▼

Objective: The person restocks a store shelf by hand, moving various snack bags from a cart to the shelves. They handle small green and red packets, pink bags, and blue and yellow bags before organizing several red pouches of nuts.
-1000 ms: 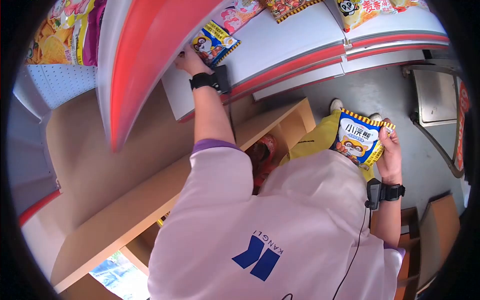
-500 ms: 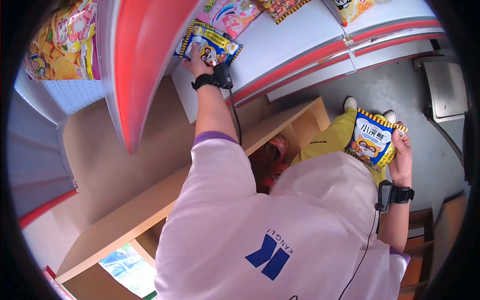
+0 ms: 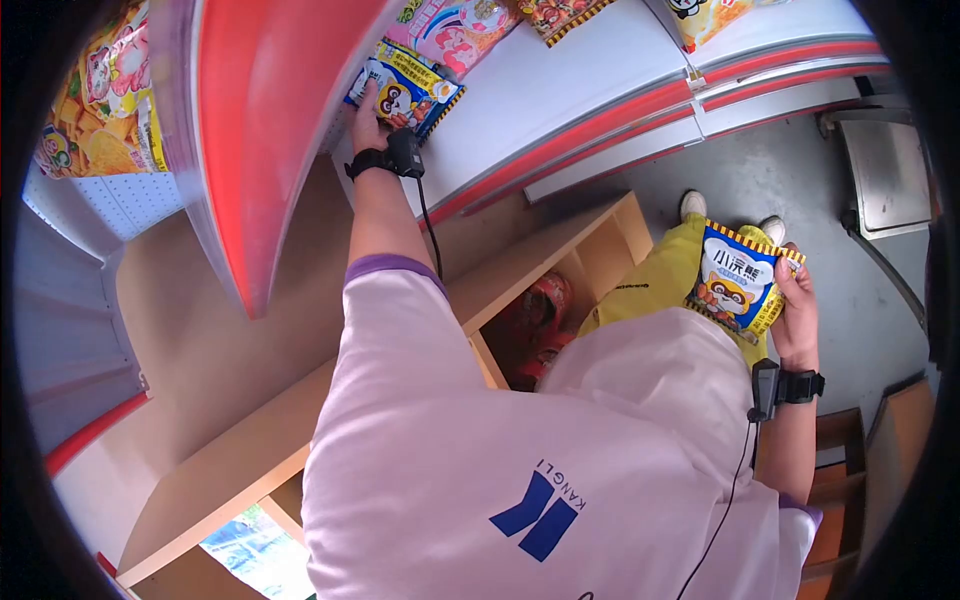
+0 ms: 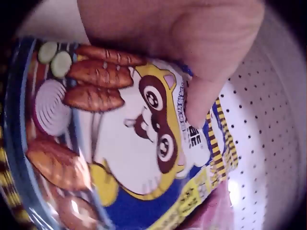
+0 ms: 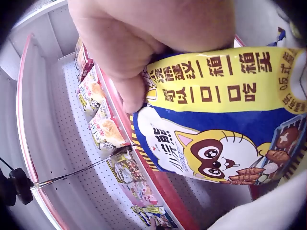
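On the white shelf in the head view lies a blue and yellow snack bag (image 3: 405,95) with a raccoon face on it. My left hand (image 3: 368,132) grips its near left edge. In the left wrist view the thumb (image 4: 204,103) presses on the printed front of the bag (image 4: 129,139), and the other fingers are hidden. My right hand (image 3: 797,315) holds a similar blue snack bag (image 3: 735,280) at its striped edge, in front of my legs. The right thumb (image 5: 132,93) lies at the corner of this bag (image 5: 211,139) in the right wrist view.
A pink bag (image 3: 450,35) and other snack bags lie further along the shelf (image 3: 590,80). A red curved panel (image 3: 270,130) hangs close to my left arm. Below are a wooden cabinet (image 3: 230,430) and a metal-framed seat or panel (image 3: 885,175) at right.
My left hand has come round the shelf bag, its thumb now over the front, and the bag sits slightly further left. My right hand keeps holding its bag; the head view has shifted a little.
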Action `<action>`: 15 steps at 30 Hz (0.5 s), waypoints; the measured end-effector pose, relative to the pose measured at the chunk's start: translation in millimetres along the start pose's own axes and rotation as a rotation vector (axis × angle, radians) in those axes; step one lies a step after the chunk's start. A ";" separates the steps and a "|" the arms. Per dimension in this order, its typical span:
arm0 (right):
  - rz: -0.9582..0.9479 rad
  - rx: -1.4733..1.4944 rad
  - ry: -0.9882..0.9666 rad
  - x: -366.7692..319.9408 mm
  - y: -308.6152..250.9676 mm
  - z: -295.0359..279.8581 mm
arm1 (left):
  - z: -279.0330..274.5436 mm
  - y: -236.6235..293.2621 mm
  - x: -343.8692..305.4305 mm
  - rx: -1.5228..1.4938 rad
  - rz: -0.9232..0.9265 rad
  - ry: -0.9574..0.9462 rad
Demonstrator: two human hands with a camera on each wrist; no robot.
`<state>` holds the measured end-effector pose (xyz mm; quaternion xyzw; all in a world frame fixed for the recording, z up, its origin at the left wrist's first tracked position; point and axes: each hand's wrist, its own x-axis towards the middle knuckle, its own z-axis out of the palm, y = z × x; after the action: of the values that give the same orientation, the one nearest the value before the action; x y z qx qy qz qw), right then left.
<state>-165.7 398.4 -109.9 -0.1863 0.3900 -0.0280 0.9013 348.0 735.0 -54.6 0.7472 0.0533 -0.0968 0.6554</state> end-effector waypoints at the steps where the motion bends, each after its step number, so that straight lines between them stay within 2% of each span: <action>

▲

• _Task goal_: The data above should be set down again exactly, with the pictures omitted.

• _Task solution_:
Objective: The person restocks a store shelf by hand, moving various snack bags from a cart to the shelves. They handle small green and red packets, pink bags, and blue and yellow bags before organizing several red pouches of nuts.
-1000 ms: 
-500 ms: 
+0 ms: 
+0 ms: 
+0 ms: 
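On the white shelf in the head view lies a blue and yellow snack bag (image 3: 405,95) with a raccoon face on it. My left hand (image 3: 368,132) grips its near left edge. In the left wrist view the thumb (image 4: 204,103) presses on the printed front of the bag (image 4: 129,139), and the other fingers are hidden. My right hand (image 3: 797,315) holds a similar blue snack bag (image 3: 735,280) at its striped edge, in front of my legs. The right thumb (image 5: 132,93) lies at the corner of this bag (image 5: 211,139) in the right wrist view.
A pink bag (image 3: 450,35) and other snack bags lie further along the shelf (image 3: 590,80). A red curved panel (image 3: 270,130) hangs close to my left arm. Below are a wooden cabinet (image 3: 230,430) and a metal-framed seat or panel (image 3: 885,175) at right.
My left hand has come round the shelf bag, its thumb now over the front, and the bag sits slightly further left. My right hand keeps holding its bag; the head view has shifted a little.
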Action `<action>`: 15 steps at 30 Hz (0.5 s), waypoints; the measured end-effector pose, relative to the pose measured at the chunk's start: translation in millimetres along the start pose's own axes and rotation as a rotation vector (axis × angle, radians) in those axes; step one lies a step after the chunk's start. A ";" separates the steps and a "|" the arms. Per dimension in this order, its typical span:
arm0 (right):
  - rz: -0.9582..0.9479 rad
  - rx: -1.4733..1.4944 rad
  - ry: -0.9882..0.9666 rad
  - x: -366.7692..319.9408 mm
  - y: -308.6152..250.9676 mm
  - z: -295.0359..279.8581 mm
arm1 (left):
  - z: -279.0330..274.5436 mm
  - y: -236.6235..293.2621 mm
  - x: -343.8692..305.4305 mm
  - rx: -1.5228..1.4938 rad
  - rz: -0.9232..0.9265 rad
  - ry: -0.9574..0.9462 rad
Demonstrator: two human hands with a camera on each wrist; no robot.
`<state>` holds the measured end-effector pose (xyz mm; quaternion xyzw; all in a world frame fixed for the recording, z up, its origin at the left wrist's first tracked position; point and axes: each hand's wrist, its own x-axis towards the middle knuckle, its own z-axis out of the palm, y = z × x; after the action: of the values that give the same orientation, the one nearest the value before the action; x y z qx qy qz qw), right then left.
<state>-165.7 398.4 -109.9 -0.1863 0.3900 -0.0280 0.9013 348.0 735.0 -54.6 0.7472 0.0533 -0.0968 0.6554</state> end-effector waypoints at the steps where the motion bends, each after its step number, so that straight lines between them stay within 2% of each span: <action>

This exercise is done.